И вот теперь полицейские власти столицы умудрились выпустить одного из главных участников заговора…
Марат не верил, чтобы бегство Бонн-Савардена могло произойти без санкции свыше. Он подозревал ратушу и начальника национальной гвардии.
– Надо быть простофилей, чтобы не разглядеть здесь руки коварного Мотье, – говорил он. – Недаром преступник был его адъютантом, да и освободили Бонна люди в мундирах национальной гвардии. А потом, подумай-ка хорошенько, откуда они могли достать точные копии подписей и гербовую печать?..
Этот разговор наш, как сейчас помню, происходил вскоре после праздника Федерации, буквально накануне того, как Марат ушел в подполье. Именно во время этой короткой встречи и рассказал он мне о деле Бонн-Савардена все те подробности, с которыми только что познакомился читатель. И еще сообщил, что благодаря одному из своих постоянных корреспондентов, секретарю Комитета розысков, он давно уже имеет копию доноса Гран-Мезона. До сих пор журналист выжидал, интересуясь, что предпримут официальные власти, но теперь его терпение иссякло: он решил опубликовать меморию Майбуа.
– Сейчас, после истории с Бонном, это более чем своевременно, – внушал он мне. – Притом, вот увидишь, я дам к документу такую приправу, что все предатели запрыгают, точно рыбы на сковородке. Я выложу все. И если на сей раз народ не поднимется, значит, расшевелить его невозможно!..
Эти слова я вспомнил 26 июля, когда вместе со всеми парижанами читал памфлет «С нами покончено», неизвестно где отпечатанный и неизвестно каким образом вдруг очутившийся на стенах домов столицы.
* * *
«Я знаю, что за мою голову негодяи, стоящие у кормила правления, дают определенную цену.
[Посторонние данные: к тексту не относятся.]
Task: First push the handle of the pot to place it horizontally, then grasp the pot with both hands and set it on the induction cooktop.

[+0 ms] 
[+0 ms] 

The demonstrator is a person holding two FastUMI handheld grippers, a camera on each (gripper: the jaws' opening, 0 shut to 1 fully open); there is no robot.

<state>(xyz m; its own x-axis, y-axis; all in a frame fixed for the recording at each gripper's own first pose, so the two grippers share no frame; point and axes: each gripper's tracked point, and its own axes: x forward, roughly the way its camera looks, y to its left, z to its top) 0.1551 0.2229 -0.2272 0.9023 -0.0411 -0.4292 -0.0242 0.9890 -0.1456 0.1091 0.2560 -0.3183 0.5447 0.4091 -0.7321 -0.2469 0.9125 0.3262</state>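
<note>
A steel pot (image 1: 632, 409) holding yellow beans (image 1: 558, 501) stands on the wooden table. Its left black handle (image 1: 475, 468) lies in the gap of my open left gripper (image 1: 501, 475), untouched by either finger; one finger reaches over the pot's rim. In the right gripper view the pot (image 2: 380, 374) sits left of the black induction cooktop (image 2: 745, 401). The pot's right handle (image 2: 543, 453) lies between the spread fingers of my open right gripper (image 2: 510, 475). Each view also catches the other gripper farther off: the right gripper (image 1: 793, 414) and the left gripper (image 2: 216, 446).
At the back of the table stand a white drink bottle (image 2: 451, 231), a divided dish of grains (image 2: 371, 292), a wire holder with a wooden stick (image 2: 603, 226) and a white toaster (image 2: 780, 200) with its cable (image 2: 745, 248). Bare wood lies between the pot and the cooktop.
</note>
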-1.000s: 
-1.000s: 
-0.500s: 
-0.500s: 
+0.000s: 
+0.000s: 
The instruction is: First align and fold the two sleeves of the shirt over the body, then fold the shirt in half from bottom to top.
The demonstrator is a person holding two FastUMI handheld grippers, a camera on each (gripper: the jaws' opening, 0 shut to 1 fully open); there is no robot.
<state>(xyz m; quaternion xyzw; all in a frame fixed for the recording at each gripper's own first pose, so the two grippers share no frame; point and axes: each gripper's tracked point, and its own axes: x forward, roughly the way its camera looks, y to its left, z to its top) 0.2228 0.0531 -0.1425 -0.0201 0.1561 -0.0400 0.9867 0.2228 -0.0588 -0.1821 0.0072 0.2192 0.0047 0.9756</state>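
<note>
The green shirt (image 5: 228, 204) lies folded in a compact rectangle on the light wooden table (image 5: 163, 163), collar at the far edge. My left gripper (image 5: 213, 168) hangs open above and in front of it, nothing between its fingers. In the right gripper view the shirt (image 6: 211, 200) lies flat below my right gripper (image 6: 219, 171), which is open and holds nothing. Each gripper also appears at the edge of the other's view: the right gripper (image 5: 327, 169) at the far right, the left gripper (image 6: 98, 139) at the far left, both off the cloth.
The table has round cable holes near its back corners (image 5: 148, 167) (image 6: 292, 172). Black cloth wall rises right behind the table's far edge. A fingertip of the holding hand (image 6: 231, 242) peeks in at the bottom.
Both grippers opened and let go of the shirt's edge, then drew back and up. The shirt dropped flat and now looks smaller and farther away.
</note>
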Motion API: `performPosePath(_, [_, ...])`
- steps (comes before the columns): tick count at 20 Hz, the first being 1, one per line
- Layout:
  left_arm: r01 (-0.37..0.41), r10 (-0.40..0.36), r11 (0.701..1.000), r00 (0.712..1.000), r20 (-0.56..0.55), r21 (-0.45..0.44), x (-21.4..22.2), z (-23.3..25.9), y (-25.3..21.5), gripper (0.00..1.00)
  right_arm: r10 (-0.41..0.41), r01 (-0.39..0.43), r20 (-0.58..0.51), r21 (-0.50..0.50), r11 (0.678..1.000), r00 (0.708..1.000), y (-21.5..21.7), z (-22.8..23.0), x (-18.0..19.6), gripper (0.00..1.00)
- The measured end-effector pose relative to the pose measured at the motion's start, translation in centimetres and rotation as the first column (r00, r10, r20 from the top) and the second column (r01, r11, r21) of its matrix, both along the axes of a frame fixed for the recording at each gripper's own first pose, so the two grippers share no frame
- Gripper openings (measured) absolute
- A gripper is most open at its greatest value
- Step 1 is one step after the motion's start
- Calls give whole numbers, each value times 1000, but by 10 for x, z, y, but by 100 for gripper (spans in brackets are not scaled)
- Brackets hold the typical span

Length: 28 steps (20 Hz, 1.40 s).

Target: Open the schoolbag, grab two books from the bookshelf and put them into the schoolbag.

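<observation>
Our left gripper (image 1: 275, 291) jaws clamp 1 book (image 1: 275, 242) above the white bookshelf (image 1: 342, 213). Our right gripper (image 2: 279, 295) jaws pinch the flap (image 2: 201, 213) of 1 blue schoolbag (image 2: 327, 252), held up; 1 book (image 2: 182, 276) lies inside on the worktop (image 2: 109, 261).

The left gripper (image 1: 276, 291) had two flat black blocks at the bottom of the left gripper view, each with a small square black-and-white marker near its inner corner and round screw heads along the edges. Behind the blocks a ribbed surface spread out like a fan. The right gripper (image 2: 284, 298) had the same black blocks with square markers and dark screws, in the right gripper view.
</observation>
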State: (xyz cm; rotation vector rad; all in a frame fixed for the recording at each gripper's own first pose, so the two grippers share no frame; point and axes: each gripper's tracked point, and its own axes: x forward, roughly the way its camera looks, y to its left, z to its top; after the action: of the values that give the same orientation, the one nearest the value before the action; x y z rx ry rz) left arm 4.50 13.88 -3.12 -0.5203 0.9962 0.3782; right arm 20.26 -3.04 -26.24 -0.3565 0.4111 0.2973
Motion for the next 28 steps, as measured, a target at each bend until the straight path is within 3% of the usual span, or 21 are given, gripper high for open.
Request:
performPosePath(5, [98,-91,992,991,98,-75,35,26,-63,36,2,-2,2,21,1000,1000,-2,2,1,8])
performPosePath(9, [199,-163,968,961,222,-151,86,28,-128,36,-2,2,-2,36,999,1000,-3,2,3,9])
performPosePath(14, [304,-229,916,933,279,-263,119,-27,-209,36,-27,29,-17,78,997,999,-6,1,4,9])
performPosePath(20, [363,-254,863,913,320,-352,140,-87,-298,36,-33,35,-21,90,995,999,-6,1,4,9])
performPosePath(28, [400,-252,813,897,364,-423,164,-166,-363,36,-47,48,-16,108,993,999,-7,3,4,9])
Пятьсот шпионов разыскивают меня и днем и ночью. Ну что ж! Если они меня найдут и схватят, то я умру как мученик свободы. Сказать, что отечество погибло, а Друг народа трусливо молчал, тогда будет невозможно…»
Такими словами, не оставляющими сомнения в личности автора, начинал Марат свой листок. Изложив бесстрастным тоном содержание письма Майбуа, раскрыв двусмысленное поведение членов Комитета розысков и нарисовав угрожающую картину – Людовик XVI готовится к бегству, эмигранты только ждут сигнала, чтобы начать резню, Лафайет стягивает артиллерию, а народ тем временем держат в дурмане опьянения, отвлекая его пустыми празднествами, – он переходил к основной части памфлета – «Обращению ко всем гражданам».